PostgreSQL 14 Is Here - A Look At Its Past And Future
Written by Nikos Vaggalis   
Friday, 01 October 2021

The latest release of PostgreSQL has new and exciting features. We look the most worthwhile of them identified by Umair Shahid, Head of PostgreSQL at Percona while referring to the past ideas that shaped their foundation.

Who would have thought back then in the 80's that the humble Ingres fork would,  according to the Genealogy of Relational Databases, become one of the most, if not the most, successful DBMS of all time?

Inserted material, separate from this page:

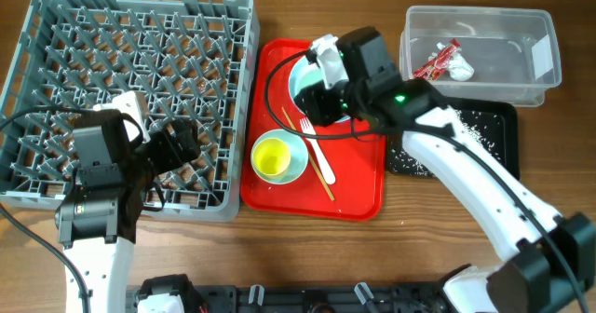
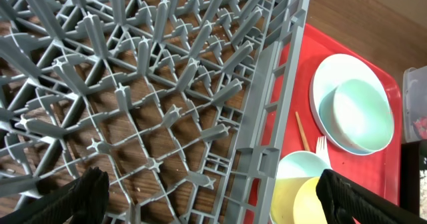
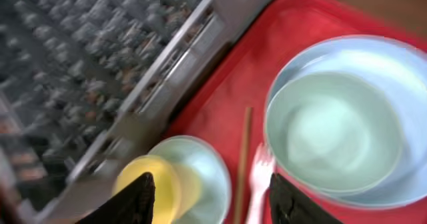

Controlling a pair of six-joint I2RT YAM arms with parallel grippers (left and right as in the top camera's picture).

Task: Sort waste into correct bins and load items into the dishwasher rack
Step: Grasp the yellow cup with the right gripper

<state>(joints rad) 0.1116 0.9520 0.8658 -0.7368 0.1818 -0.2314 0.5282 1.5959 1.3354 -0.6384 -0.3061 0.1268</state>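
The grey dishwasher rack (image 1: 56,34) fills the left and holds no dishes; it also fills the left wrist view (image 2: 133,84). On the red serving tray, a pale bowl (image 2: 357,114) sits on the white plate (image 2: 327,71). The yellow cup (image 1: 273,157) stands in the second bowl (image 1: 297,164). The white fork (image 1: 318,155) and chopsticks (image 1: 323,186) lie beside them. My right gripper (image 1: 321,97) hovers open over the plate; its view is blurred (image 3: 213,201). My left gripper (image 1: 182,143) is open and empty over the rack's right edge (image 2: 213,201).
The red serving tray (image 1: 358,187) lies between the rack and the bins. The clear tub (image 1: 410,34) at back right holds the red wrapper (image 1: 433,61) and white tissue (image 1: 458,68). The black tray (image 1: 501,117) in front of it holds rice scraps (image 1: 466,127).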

There are two reasons behind its success; first that it is truly open source at heart, therefore embraced by a strong and vibrant community and then that it was shaped by the visionary ideas Mike Stonebraker had, which formed the basis of the marvel that followed. Let's look into some of them:

Supporting ADTs in a Database System
At the core of the Object-Relational database notion was the support of ADTs or Abstract Data Types that went beyond the traditional ones handled by the database. These were complex objects or data which had to be stored as nested bundles in stark contrast to the relational model's classical data flattening for removing duplication. This began as an attempt to cater for the needs of CAD applications which use data types such as polygons, rectangles or even fully blown objects such as circuit layout engines.The shape that it takes today is JSON, JSONB, or XML. Storing that kind of data was just one part of the story; the other was to also allow for running declarative queries over it.At the time, only Stonebraker had caught up to the idea. That scheme was further expanded by allowing programmers to declare their own User Defined Types and User Defined Functions for working with that kind of types.

Years down the line, PostgreSQL 9.2 introduced yet another type, Range, that represents a range of values of some element type;14 goes one step further by introducing ‘multirange’ types which allow for non-contiguous ranges, helping developers write simpler queries for complex sequences like specifying the ranges of time a meeting room is booked through the day.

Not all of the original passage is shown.